When shunted mothers deliver their babies vaginally, many doctors now agree that a shortened second stage (pushing) of labor is preferred. The best way to achieve a shortened second stage of labor is by the use of forceps or suction. Heavy amounts of abdominal pressure are contraindicated for the shunted mother because it increases her intracranial pressure. In my study, two mothers who had heavy amounts of abdominal pressure during their vaginal deliveries, reported malfunctions within 4 months of delivery. In one case (#001), blood was found in the proximal (brain) end of her shunt causing a blockage. This mother had extreme amounts of abdominal pressure applied during delivery and reported feeling increased pressure in her head as it was being applied.

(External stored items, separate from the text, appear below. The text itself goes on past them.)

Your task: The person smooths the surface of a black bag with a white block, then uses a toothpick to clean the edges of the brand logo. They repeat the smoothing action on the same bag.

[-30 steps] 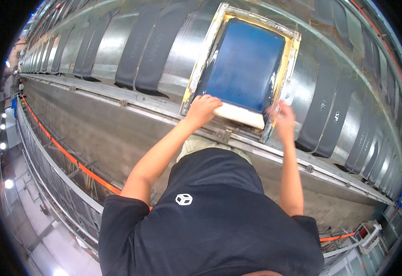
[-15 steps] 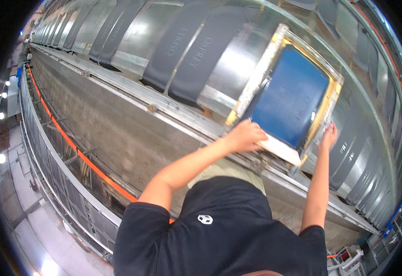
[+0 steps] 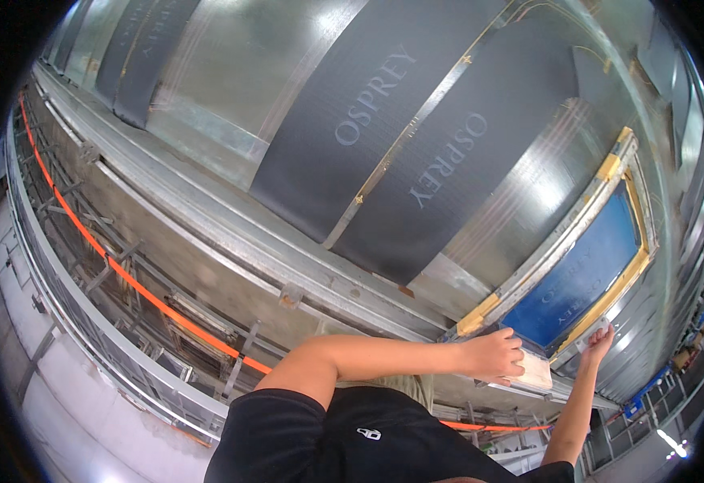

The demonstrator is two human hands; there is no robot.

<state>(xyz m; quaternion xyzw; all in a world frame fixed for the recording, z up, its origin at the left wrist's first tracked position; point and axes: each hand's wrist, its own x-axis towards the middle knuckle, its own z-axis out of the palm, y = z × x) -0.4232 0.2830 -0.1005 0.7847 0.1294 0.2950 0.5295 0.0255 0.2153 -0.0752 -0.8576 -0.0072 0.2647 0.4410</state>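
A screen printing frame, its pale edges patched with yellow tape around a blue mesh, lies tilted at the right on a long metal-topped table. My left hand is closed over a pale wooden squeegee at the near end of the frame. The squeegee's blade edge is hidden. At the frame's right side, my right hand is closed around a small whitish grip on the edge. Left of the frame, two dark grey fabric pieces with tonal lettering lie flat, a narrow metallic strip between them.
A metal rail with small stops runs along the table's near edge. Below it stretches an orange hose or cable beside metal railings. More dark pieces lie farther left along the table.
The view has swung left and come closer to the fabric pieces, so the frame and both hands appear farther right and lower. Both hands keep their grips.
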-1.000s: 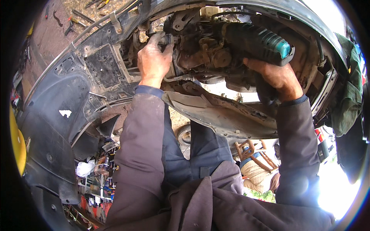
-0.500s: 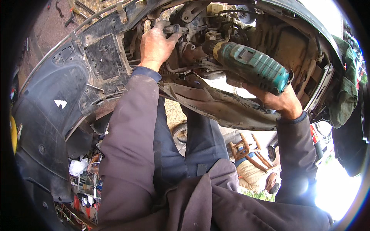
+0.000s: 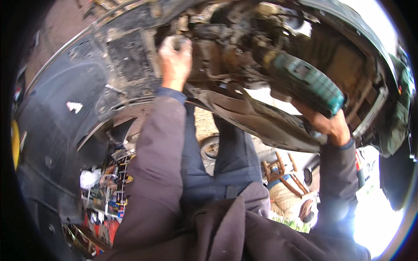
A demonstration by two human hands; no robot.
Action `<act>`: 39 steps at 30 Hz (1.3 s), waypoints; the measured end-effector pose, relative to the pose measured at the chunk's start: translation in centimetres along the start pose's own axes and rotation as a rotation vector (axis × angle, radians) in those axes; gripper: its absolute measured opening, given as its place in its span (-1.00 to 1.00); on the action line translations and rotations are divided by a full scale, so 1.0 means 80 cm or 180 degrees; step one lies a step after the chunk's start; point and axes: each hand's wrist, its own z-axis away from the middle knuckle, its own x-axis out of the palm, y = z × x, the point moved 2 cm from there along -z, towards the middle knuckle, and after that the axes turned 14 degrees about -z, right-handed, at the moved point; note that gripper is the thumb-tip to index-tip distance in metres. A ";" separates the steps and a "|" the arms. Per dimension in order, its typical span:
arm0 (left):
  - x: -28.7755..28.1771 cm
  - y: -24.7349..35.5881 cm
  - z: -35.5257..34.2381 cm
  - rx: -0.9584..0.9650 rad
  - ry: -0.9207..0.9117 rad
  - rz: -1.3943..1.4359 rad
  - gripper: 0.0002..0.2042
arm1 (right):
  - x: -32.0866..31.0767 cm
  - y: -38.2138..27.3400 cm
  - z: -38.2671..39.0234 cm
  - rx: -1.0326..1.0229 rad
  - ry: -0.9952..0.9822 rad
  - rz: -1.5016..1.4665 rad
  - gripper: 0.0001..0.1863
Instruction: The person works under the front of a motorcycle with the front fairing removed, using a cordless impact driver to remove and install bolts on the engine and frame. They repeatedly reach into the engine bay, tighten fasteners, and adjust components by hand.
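Observation:
My right hand grips a teal cordless drill with a yellow band near its nose. The drill's front end points into the dirty metal parts under the car, where its tip cannot be made out. To the left, my left hand is raised with its fingers curled together around a small dark thing too blurred to name. Just right of those fingers sits a dark block-shaped part, apart from the hand.
A dark plastic liner spreads along the left. A curved panel crosses below the machinery. Lower down are a wheel, a wooden chair with a person beside it, and a cluttered rack. Green cloth hangs at right.
My left hand has come off the dark block-shaped part and moved left of it, fingers curled. The drill stays in my right hand among the parts. The whole view has shifted and blurred.

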 end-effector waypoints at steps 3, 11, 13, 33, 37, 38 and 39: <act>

|Delivery Aid||Cases||% Live Births||Malfunctions|
|Forceps||12||18.75% (2 of 64)||1|
|Suction||9||14.06% (9 of 64)||0|
|Pressure||10||15.62% (10 of 64)||2|
Five of the seven revisions during pregnancy were associated with two mothers. Five mothers account for 15 of the 23 post-partum revisions. All mothers who had malfunctions in the third trimester chose to wait until after the delivery of their babies to have their shunts revised.
Eleven women reported birth defects in their babies, but there does NOT appear to be a statistically significant increase in the risk of birth defects. The following table lists those birth defects.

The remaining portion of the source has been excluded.